Pero la selección española, consciente de lo mucho que estaba en juego, no estaba dispuesta a tirar tan pronto la toalla, y así tan sólo bastó un poco más de concentración en las marcas e insistir una y otra vez en un elaborado juego ofensivo para poner nuevamente la igualdad en el tanteador (8-8), a poco más de diez minutos para la conclusión de la primera mitad. Una receta que sirvió, incluso, para que los españoles adquirieran una renta de dos goles (12-10) en el marcador, que únicamente una inoportuna exclusión del avanzado David Davis impidió a España conservar al descanso, al que se llegó con empate en el marcador (12-12).
Con el inicio del segundo período la selección española volvió a tomar nuevamente la delantera (15-13), gracias a la combinación de la paradas de Hombrados, que remataba con sus intervenciones la buena labor defensiva, y la calidad de Alberto Entrerríos en ataque. Alemania comenzaba a estar madura y los encargados de acabar de remover el árbol germano fueron el veterano Mariano Ortega, la regularidad personificada, y Juanín García con dos contragolpes que pusieron a España cuatro goles por delante a los once minutos del segundo tiempo (18-14).

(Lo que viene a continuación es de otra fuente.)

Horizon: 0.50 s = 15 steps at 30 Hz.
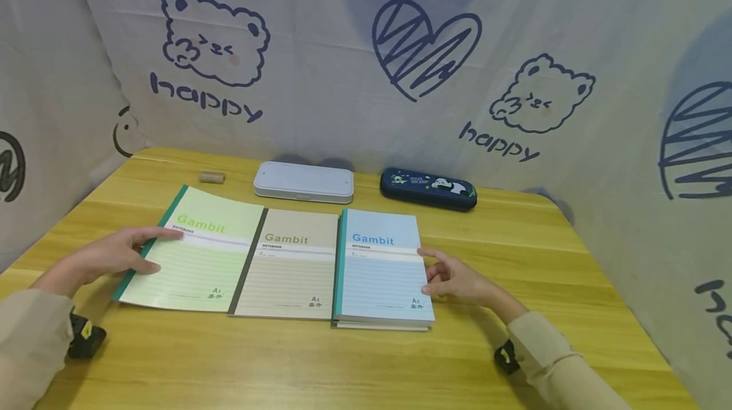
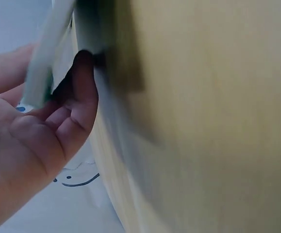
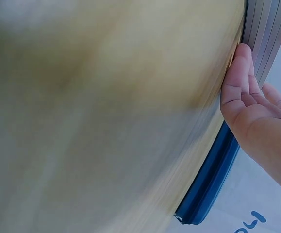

Una renta que se disparó hasta los seis tantos (20-14) llegados al ecuador de una segunda parte en la que España, por fin, comenzaba a dar señas de su auténtico potencial. Con la portería de Hombrados cerrada a cal y canto apareció, incluso, el contraataque español, otra de las reclamaciones de Juan Carlos Pastor a un choque que España afrontaba con la obligación de ganar. Al final, un triunfo por ocho goles de diferencia que permite a España entrar en la segunda fase con todas las opciones para lograr un ansiado oro, que ya se le ha escapado a los españoles en tres ocasiones, y que esta vez tiene un premio añadido con la clasificación para los Juegos Olímpicos de Pekín.